Cette semaine, le Rockfest de Montebello dévoilait sa programmation et les médias cassent du sucre sur un seul nom depuis l’annonce : Jérémy Gabriel.
Perdu dans la liste des groupes au bas de l’affiche, l’addition du chanteur pop a soulevé plusieurs questions et, sans surprise, l’effet boule de neige s’est opéré.
Coup de pub évident, la performance à venir de Jérémy Gabriel dans l’antre du métal est déjà un franc succès pour l’organisation du festival.
Là où c’est épineux, ceci dit, c’est la ronde des médias après le coup de pub – notamment le passage de Jérémy Gabriel sur le plateau de Denis Lévesque.
Ici, ne me prêtez pas d’intentions, c’était un choix d’entrevue évident.

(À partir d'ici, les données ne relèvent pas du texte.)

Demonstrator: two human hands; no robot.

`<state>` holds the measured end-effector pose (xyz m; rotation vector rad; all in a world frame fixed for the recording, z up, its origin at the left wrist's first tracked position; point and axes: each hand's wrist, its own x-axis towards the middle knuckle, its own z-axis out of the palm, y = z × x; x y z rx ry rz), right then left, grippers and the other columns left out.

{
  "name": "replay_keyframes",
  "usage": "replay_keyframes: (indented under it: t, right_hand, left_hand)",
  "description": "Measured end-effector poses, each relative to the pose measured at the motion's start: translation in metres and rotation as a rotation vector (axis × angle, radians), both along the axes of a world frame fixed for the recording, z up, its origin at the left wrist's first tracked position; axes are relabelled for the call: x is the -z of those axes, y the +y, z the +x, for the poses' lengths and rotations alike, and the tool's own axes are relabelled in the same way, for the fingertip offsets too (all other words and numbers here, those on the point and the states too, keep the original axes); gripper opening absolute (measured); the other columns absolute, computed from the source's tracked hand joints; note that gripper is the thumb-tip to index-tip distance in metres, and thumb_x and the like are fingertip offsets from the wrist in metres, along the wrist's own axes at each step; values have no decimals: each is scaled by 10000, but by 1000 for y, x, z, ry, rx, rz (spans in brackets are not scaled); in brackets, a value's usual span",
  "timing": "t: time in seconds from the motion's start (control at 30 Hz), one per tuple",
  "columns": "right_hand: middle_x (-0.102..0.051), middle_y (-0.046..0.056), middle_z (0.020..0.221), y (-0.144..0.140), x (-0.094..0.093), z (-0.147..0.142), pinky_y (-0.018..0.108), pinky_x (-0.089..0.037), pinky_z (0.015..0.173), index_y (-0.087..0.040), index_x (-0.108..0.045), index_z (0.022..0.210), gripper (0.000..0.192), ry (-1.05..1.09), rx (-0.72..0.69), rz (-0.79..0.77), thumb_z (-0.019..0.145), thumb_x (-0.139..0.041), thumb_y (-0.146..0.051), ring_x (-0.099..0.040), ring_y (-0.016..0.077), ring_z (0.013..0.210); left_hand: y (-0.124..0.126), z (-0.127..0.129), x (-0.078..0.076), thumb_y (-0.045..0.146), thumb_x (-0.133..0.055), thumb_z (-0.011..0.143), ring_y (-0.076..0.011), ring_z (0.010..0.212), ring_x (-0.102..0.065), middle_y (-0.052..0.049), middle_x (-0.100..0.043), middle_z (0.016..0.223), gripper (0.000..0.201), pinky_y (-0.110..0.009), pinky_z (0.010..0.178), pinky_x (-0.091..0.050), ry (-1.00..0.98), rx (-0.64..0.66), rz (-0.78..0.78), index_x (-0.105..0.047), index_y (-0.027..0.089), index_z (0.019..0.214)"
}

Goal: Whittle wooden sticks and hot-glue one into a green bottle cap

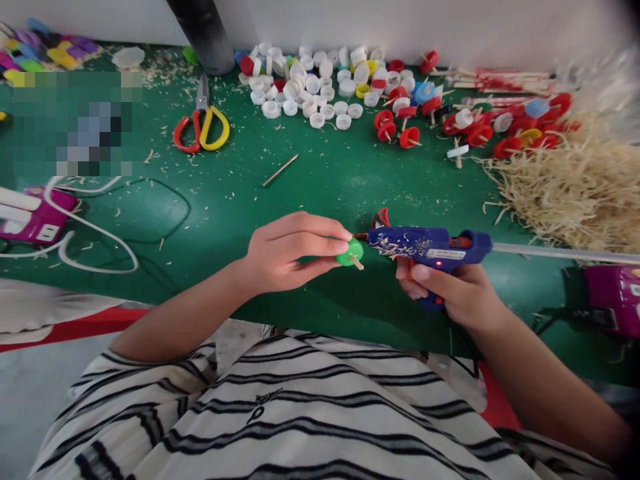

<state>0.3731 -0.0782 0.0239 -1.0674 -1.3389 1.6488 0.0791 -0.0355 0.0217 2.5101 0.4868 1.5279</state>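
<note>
While we work above the bench (310, 187):
Left hand (285, 253): our fingers pinch green cap (349, 253).
Right hand (453, 290): our fingers grip glue gun (425, 245), nozzle touching cap.

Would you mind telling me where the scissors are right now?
In the head view, the scissors lie on the green table, upper left of centre, just left of the pile of white bottle caps.

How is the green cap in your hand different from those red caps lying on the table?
The green cap is held up in the left hand, with the glue gun nozzle at it; the red caps lie loose on the green table, untouched. One is green and alone, the others red and several. Both kinds have a thin wooden stick through them.
</note>
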Motion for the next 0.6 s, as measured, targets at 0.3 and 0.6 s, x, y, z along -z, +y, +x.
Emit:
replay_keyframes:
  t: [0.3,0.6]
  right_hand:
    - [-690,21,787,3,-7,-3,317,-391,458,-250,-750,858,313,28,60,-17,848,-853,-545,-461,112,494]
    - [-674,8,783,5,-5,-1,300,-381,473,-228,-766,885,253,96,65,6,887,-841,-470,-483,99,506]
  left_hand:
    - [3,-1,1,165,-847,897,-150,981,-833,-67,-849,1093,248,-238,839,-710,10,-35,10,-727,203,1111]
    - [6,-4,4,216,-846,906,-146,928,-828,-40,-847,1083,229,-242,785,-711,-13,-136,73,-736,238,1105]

On parle de l’actualité et, pour des raisons discutables, Gabriel faisait partie de l’actualité du jour et c’était de circonstances.
Jusque-là, ça va.
Mon malaise est dans l’utilisation de l’ancien «petit Jérémy» pour faire rouler la machine, autant celle de la promo d’un festival que celle cherchant à faire du «buzz» à la télé.
Sans parler d’une victime du système, je n’aime pas avoir l’impression d’assister à l’exploitation à peine dissimulée d’un jeune homme qui, dans ses années formatrices, ne sait peut-être pas encore comment dire non.

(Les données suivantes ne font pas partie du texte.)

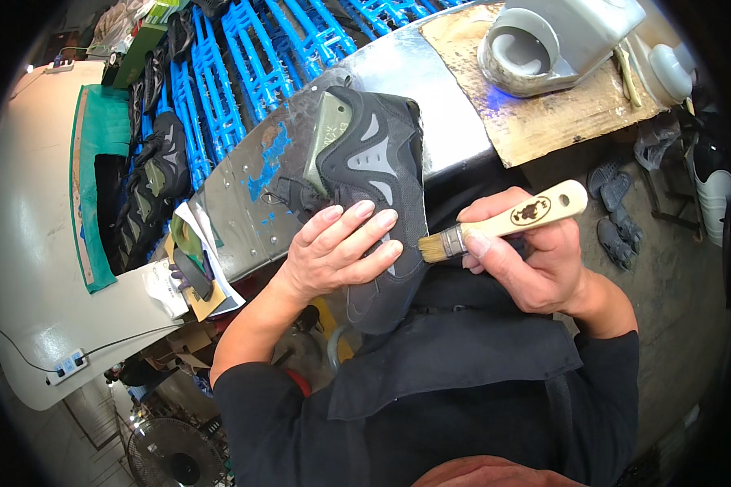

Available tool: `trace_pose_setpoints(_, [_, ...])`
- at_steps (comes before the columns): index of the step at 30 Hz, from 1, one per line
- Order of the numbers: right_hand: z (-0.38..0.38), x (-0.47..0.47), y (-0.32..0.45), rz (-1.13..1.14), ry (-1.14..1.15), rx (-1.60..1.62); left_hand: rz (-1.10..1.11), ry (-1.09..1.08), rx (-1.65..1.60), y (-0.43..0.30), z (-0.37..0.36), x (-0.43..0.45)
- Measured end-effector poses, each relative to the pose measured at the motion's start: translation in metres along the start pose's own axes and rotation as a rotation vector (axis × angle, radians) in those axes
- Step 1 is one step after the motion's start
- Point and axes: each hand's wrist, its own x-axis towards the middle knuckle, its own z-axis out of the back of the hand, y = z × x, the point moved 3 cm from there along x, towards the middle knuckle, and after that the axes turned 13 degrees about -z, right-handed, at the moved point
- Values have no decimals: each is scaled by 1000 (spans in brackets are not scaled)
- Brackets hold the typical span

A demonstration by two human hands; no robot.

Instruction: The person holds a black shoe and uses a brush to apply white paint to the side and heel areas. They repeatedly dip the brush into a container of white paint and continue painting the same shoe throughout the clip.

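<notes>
A black shoe upper (405, 207) with grey patches lies on its side over the metal bench edge, a green last showing at its opening. My left hand (341, 249) rests on it, fingers together and bent over the toe half, holding it. In my right hand (524, 249) is a flat paintbrush (524, 214) with a pale wooden handle and a metal ferrule. Its bristles touch the shoe's lower edge near the toe. The underside of the shoe is turned away and mostly hidden.
A wide-mouthed plastic container (521, 52) with whitish liquid stands on stained cardboard (524, 128). Blue racks (219, 91) line the bench's far side, several shoes (164, 158) beside them. Papers and scraps (198, 262) lie at the left, near a power strip (70, 363). A fan (176, 459) stands lower left.
</notes>
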Motion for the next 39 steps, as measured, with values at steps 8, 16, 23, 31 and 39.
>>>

Je ne dis pas qu’il est totalement inconscient, loin de là même, il a plutôt démontré à Denis Lévesque qu’il était très au courant des moqueries sur les médias sociaux et du peu de sérieux avec lequel les médias le traitent. Sauf que venir en parler à un média qui ne le prend pas forcément au sérieux – c’est alimenter la machine à saucisse et je ne suis pas à l’aise avec ça.
D’un autre côté, il a pleinement le droit de poursuivre une carrière médiatique et d’accepter les invitations sur les différents plateaux, mais est-ce qu’on pourrait le faire pour les bonnes raisons?
Invitons-le pour parler de son disque, à la limite, mais pas pour faire la promo d’un coup de pub.
C’est bon pour lui, mais pour tout le monde aussi. La publicité est déjà suffisamment insidieuse dans sa forme actuelle, pas besoin de lui donner un coup de pouce avec des entrevues de fond en plus.